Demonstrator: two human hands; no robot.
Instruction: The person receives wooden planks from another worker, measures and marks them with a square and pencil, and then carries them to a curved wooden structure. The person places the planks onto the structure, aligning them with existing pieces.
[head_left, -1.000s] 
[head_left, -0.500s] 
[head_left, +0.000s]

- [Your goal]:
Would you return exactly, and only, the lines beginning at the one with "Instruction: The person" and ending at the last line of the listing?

- [Response to the exercise]:
Instruction: The person receives wooden planks from another worker, measures and marks them with a square and pencil, and then carries them to a curved wooden structure. The person places the planks onto the structure, aligning them with existing pieces.
[head_left, -1.000s] 
[head_left, -0.500s] 
[head_left, +0.000s]

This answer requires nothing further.